Nel mercato dei certificati d’investimento, l’introduzione della struttura Softcallable ha ridefinito le dinamiche del rimborso anticipato. A differenza dei tradizionali certificati Autocallable (come gli Express o gli Athena), in cui l’estinzione anticipata del prodotto scatta in modo del tutto automatico al superamento di una determinata soglia da parte del sottostante, nei prodotti Softcallable il rimborso è subordinato a una scelta discrezionale della banca emittente. Lo strumento attribuisce all’istituto finanziario la facoltà, ma non l’obbligo, di liquidare il capitale nominale prima della scadenza naturale del contratto.
Ipotizziamo, per esempio, di sottoscrivere a 100€ un certificato Phoenix Softcallable legato al titolo Stellantis, con una scadenza massima di tre anni e un’importante cedola periodica del 14,4% annuo. Il regolamento contrattuale fissa le finestre di osservazione per l’eventuale esercizio della call a partire dal sesto mese dall’emissione. Se il titolo si mantiene stabile o in rialzo, l’investitore incassa regolarmente i flussi cedolari; tuttavia, la banca manterrà il potere contrattuale di decidere, a scadenze predefinite, se interrompere l’investimento restituendo il capitale nominale o se far proseguire il prodotto verso le date successive.
Sotto il profilo dei meccanismi interni, questa struttura risponde a precise valutazioni finanziarie che mettono in luce un’asimmetria di interessi tra le controparti. In altri termini, un’opzione esotica fa a grandi linee questo lavoro: permette alla banca di esercitare il diritto di richiamo quando le condizioni macroeconomiche, come una discesa generalizzata dei tassi di interesse o un miglioramento del proprio costo di finanziamento, rendono conveniente estinguere il debito in corso per riemettere nuove strutture a condizioni meno onerose. Al contrario, qualora il mercato azionario entrasse in una fase di forte flessione o i tassi di interesse subissero un rialzo, l’emittente non avrà alcun incentivo a rimborsare anticipatamente lo strumento, lasciando l’investitore esposto alle fluttuazioni del sottostante o bloccato su rendimenti non più competitivi rispetto alle nuove emissioni.
Il riflesso finanziario di questo squilibrio decisionale si traduce nella determinazione del rendimento del certificato. Per compensare l’investitore della concessione di tale diritto discrezionale, i certificates Softcallable offrono generalmente cedole periodiche più elevate rispetto a un’analoga struttura priva di opzione di richiamo. I proventi distribuiti continuano a essere classificati come redditi diversi, garantendo la consueta efficienza sul fronte della compensazione delle minusvalenze pregresse rispetto a strumenti come gli ETF, pur scontando un livello di commissioni totali annue (TER) strutturalmente superiori a causa della complessità opzionale impacchettata nel contratto.

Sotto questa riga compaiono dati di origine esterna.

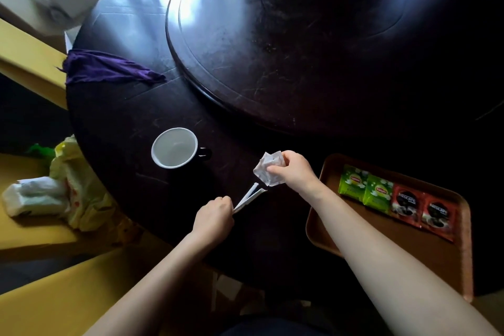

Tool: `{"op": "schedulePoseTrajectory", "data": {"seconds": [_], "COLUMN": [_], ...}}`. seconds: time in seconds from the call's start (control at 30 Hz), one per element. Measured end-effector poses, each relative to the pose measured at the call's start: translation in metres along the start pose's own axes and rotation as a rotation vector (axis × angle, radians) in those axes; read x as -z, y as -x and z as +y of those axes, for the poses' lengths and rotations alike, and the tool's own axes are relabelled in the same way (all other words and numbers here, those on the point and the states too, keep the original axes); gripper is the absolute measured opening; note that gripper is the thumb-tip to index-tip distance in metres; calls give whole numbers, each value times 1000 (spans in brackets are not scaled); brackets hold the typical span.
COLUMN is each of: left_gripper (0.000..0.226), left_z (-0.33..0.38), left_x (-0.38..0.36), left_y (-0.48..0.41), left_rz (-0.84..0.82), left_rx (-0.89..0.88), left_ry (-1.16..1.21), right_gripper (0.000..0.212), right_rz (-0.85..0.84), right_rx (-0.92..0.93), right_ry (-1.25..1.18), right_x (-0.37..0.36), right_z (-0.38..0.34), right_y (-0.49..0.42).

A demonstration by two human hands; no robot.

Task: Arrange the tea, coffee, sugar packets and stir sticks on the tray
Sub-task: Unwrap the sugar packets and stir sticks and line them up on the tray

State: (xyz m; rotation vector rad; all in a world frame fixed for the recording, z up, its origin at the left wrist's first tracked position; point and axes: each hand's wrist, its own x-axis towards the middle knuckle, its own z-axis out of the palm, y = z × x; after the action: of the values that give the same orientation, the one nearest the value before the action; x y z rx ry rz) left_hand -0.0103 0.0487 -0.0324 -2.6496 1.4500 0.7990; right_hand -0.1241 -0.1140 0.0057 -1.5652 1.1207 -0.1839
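Observation:
A brown tray (461, 259) lies at the table's near right edge. On it lie two green tea packets (365, 189) and, to their right, two red coffee packets (422, 209) in a row. My right hand (293, 169) is left of the tray, above the dark table, pinching white sugar packets (268, 172). My left hand (214, 217) is closed around white stir sticks (249, 196), whose tips point up toward the sugar packets.
A white-lined cup (174, 148) with a dark handle stands on the table left of my hands. A raised round turntable (300, 43) fills the table's middle. A purple cloth (109, 68) hangs at the left edge. Plastic bags (54, 191) lie on yellow seating at the left.

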Motion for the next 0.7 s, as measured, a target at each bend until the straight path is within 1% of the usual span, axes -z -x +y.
{"op": "schedulePoseTrajectory", "data": {"seconds": [0.07,0.1,0.13,0.17,0.2,0.27,0.33,0.37,0.4,0.43,0.47,0.53,0.57,0.6,0.63,0.7], "left_gripper": [14,14,11,8,5,3,10,13,13,14,20,39,45,48,47,31], "left_z": [4,5,7,9,15,34,59,71,81,90,98,110,115,119,123,129], "left_x": [3,4,6,7,9,17,26,31,35,38,41,43,43,43,43,43], "left_y": [-1,-1,-2,-3,-4,-7,-8,-8,-6,-5,-3,-1,0,0,0,0], "left_rz": [6,11,20,21,22,-17,-98,-153,-224,-309,-406,-586,-654,-690,-688,-622], "left_rx": [18,29,40,66,108,224,313,338,349,344,325,268,225,175,128,42], "left_ry": [-40,-21,47,163,325,776,1271,1473,1607,1684,1724,1766,1776,1770,1746,1675], "right_gripper": [23,22,22,22,21,20,18,18,19,19,18,14,9,7,15,31], "right_rz": [-17,-32,-46,-55,-59,-54,-36,-16,15,69,140,295,342,342,316,241], "right_rx": [-17,-25,-34,-39,-43,-43,-37,-32,-24,2,49,233,348,447,501,519], "right_ry": [-80,-128,-176,-219,-255,-300,-325,-321,-294,-231,-147,50,166,272,358,417], "right_x": [8,13,17,22,26,34,41,44,46,47,48,50,52,53,54,59], "right_z": [3,4,4,5,5,5,5,5,5,6,7,10,12,15,18,25], "right_y": [7,10,14,18,23,32,42,46,51,54,58,67,71,75,79,87]}}
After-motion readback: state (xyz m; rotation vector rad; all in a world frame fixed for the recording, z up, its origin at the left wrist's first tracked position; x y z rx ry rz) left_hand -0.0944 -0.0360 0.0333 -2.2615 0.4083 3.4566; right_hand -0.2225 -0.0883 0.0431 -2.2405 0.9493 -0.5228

L’analisi dei rischi associati ai Softcallable impone una verifica rigorosa dei regolamenti ufficiali. La coesistenza di clausole condizionate all’andamento del mercato e di opzioni di richiamo discrezionali richiede di esaminare i Final Terms per mappare con esattezza le date di esercizio della call e la tipologia di barriera dei certificates posta a tutela del capitale a scadenza.
In ultima analisi, assume un’importanza cruciale la corretta gestione del rischio emittente. Poiché i certificati Softcallable costituiscono obbligazioni senior della banca e non beneficiano della copertura del Fondo Interbancario di Tutela dei Depositi, la promessa di flussi cedolari ricchi e l’incertezza sulla durata complessiva del prodotto richiedono una condotta prudente. Muoversi con responsabilità sul mercato significa selezionare esclusivamente istituti di credito caratterizzati da un ottimo profilo di rating, bilanciando l’attrattività del rendimento immediato con la solidità strutturale dell’emittente e dei titoli azionari posti a sottostante dell’operazione.